Go through the listing below and show each line that has the word "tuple".

::::::::

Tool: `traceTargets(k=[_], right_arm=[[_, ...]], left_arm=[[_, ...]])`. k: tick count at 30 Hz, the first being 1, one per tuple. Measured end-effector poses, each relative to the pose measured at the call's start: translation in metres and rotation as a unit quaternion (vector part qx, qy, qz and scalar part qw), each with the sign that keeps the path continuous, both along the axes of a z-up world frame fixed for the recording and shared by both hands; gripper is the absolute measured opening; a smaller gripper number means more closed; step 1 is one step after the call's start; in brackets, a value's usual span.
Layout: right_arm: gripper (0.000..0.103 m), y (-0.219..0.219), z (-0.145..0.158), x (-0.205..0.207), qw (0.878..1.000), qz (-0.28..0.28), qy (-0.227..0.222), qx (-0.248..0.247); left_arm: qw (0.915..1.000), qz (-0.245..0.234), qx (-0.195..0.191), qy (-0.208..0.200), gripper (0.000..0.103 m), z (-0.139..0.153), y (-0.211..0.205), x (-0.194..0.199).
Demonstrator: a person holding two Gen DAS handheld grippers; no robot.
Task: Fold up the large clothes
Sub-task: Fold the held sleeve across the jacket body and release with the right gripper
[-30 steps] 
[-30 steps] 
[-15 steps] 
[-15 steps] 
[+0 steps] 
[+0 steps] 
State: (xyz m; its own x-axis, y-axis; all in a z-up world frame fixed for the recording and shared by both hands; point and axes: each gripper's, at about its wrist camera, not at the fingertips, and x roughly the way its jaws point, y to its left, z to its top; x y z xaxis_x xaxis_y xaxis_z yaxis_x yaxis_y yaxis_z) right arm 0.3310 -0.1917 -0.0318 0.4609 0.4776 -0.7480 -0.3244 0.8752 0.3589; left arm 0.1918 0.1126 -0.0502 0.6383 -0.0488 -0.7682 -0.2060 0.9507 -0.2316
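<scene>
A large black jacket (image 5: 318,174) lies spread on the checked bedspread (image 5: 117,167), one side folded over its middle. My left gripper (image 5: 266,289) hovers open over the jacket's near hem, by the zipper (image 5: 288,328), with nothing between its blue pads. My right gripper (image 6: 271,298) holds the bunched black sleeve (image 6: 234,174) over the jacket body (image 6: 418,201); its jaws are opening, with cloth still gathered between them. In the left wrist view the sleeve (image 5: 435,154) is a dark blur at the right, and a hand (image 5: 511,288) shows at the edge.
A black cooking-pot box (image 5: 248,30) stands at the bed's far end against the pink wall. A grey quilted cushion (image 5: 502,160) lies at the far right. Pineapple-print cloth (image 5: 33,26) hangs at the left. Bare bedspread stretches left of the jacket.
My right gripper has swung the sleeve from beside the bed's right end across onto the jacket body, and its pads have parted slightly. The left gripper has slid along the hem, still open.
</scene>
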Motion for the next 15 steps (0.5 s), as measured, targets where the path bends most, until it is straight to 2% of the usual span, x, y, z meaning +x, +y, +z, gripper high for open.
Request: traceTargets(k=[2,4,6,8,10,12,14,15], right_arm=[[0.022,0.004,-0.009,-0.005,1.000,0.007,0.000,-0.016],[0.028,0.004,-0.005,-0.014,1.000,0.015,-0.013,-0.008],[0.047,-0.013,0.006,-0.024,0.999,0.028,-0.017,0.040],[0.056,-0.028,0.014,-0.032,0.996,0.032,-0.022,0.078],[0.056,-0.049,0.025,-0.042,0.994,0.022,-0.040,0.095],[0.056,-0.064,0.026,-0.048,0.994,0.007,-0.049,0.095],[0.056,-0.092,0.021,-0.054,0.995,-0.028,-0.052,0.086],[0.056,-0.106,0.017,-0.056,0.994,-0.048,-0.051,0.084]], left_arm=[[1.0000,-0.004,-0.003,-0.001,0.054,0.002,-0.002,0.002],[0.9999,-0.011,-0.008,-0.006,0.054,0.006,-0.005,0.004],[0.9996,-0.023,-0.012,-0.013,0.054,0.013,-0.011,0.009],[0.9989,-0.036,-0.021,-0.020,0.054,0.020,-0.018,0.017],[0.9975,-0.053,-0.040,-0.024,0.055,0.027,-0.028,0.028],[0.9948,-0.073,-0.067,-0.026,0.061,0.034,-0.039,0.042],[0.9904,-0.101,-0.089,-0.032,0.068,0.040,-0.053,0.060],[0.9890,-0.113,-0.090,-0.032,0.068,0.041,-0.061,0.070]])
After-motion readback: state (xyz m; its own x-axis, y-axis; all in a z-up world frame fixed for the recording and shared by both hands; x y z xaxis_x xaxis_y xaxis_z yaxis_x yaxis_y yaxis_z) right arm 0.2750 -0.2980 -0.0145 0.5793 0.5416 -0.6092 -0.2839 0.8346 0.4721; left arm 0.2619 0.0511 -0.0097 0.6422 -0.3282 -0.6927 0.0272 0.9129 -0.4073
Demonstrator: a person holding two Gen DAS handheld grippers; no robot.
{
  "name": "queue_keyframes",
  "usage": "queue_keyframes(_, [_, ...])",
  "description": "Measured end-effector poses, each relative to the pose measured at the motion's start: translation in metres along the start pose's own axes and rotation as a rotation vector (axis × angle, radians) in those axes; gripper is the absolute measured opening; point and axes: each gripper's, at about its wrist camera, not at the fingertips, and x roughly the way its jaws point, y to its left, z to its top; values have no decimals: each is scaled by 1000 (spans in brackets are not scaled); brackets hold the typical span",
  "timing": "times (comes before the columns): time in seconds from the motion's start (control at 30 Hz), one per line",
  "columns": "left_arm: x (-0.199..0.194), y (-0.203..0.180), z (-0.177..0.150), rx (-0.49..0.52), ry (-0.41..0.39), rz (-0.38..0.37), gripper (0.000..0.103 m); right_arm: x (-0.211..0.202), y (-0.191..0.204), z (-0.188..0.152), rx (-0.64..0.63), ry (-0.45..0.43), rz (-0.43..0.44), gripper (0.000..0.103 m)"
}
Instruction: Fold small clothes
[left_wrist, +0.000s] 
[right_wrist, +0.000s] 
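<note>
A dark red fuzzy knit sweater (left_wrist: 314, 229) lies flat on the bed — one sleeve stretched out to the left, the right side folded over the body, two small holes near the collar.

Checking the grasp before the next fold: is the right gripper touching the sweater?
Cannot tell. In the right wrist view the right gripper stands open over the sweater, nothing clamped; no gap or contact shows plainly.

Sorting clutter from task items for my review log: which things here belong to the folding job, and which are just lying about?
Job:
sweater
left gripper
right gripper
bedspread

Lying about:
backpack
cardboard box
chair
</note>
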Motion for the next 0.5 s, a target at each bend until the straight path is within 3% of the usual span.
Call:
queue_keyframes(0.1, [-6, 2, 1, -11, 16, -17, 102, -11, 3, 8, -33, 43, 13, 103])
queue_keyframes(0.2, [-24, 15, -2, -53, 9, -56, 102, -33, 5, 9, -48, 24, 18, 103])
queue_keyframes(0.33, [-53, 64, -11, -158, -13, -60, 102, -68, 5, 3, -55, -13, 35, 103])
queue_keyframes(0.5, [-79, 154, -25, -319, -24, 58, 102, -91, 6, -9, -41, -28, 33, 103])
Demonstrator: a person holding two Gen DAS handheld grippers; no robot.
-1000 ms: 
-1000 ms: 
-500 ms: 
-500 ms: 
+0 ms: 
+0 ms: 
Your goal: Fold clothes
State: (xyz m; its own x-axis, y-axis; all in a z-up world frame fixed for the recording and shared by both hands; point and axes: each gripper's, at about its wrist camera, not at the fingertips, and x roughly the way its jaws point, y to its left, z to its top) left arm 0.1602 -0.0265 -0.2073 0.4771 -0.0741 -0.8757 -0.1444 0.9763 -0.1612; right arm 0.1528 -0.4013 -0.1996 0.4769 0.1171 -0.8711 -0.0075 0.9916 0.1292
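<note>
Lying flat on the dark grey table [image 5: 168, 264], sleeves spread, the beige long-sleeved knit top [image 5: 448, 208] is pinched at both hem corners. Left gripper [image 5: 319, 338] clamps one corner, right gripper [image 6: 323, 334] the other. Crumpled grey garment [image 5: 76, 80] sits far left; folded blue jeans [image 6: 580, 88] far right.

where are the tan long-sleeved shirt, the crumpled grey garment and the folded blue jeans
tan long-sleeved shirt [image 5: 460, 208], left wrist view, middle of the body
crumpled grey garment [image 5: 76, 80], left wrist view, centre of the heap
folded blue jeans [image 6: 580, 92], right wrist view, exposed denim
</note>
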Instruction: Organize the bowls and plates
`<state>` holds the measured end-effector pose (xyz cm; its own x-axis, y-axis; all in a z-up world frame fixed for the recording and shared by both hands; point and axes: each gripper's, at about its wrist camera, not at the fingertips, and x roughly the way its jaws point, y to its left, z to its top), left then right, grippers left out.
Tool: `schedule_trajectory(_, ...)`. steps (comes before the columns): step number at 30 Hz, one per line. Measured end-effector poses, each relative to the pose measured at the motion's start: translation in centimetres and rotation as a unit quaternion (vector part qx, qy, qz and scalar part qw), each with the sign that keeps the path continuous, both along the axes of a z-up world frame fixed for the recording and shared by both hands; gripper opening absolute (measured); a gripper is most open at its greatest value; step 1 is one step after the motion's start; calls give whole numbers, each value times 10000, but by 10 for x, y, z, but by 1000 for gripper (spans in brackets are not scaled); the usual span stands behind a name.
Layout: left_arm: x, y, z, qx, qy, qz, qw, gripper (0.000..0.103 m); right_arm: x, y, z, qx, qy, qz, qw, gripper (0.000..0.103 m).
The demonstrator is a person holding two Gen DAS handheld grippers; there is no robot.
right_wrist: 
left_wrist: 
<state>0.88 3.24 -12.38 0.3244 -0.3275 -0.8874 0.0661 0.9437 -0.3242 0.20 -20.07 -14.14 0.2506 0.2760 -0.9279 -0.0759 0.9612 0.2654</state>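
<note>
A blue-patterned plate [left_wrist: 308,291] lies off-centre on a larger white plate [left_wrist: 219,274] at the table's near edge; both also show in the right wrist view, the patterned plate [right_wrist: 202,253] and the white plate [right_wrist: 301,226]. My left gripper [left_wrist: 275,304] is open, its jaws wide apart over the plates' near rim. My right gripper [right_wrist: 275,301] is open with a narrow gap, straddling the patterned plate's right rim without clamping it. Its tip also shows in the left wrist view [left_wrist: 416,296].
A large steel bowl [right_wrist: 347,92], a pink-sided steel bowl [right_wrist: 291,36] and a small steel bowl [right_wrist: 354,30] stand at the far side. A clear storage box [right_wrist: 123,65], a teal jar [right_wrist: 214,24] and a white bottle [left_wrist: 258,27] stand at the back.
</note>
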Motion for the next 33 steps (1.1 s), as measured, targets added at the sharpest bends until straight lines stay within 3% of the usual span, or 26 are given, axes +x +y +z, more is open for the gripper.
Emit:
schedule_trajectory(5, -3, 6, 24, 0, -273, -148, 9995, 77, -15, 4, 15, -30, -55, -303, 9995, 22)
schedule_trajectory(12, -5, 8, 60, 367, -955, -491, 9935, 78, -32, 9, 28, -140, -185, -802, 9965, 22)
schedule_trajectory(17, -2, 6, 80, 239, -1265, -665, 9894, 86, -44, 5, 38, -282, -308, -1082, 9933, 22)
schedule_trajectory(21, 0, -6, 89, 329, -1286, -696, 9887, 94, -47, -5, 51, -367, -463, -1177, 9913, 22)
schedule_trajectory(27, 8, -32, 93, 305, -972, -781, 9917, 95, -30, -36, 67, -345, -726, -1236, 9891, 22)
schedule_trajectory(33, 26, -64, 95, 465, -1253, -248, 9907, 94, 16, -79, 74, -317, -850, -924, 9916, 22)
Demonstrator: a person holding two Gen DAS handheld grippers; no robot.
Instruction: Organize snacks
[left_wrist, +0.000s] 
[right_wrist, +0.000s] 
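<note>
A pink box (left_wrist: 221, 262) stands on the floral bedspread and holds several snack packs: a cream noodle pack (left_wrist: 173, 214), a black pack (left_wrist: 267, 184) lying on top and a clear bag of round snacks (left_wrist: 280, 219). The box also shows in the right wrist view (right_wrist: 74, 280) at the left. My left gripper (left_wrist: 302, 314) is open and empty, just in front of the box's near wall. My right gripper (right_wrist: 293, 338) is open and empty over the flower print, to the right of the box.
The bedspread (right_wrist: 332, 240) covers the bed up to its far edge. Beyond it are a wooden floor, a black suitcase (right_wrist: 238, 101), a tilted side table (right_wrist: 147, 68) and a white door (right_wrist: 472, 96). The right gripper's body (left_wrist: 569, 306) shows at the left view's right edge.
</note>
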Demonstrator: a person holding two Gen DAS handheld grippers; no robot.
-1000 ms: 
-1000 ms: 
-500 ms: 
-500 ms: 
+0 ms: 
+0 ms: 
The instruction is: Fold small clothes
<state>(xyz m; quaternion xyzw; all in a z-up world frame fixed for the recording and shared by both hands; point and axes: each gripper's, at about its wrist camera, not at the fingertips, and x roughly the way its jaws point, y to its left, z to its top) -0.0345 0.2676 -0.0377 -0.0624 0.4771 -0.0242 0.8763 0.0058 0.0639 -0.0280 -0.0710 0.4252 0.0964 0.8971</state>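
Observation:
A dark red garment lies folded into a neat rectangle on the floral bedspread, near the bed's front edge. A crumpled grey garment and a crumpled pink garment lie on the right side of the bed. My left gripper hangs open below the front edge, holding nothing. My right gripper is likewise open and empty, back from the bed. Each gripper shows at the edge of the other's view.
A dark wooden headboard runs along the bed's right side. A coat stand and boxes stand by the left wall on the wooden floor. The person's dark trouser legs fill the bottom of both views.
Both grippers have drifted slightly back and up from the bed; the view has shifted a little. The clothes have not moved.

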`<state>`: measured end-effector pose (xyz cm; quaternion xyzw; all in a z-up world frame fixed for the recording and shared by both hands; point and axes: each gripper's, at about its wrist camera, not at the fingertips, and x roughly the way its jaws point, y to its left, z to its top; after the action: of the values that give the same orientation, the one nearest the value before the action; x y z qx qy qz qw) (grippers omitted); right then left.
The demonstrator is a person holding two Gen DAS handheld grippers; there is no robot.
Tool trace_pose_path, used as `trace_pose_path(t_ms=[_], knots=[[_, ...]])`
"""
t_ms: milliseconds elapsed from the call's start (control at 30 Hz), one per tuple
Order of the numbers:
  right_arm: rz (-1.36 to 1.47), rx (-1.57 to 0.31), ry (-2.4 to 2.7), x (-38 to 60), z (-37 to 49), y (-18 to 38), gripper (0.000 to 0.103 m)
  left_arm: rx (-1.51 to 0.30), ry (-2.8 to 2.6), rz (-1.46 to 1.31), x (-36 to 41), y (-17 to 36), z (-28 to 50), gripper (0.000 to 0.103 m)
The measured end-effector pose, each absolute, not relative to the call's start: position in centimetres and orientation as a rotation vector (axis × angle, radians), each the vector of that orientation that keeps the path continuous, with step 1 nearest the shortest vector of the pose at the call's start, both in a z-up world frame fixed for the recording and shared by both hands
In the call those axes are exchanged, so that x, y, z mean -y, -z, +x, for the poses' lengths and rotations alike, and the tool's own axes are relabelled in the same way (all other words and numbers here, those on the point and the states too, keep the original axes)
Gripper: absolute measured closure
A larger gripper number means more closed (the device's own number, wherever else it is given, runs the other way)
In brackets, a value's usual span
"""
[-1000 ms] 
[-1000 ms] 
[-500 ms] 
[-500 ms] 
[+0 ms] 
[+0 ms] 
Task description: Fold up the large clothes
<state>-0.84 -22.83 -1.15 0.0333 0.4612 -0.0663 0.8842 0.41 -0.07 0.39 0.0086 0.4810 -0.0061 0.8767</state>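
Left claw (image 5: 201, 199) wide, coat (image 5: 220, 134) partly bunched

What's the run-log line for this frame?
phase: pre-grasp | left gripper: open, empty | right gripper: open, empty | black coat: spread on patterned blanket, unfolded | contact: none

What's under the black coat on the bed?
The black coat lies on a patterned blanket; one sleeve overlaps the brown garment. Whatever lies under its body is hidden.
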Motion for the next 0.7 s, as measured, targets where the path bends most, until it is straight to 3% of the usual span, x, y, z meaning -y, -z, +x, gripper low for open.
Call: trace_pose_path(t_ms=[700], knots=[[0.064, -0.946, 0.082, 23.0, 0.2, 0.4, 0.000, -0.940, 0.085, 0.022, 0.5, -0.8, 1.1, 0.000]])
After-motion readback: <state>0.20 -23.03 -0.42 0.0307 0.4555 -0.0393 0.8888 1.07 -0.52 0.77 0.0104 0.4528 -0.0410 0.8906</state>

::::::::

Answer space:
Tool: `traceTargets(k=[_], right_arm=[[_, ...]], left_arm=[[_, ...]])`. k: tick count at 30 Hz, the first being 1, one per tuple. Measured end-effector poses, each relative to the pose measured at the call's start: translation in metres and rotation as a unit quaternion (vector part qx, qy, qz and scalar part qw), each with the sign that keeps the path continuous, both along the axes of a z-up world frame fixed for the recording and shared by both hands; gripper is the absolute measured opening; a smaller gripper number means more closed; step 1 is one step after the call's start; in brackets, a value's usual span.
t_ms: milliseconds elapsed from the call's start (control at 30 Hz), one per tuple

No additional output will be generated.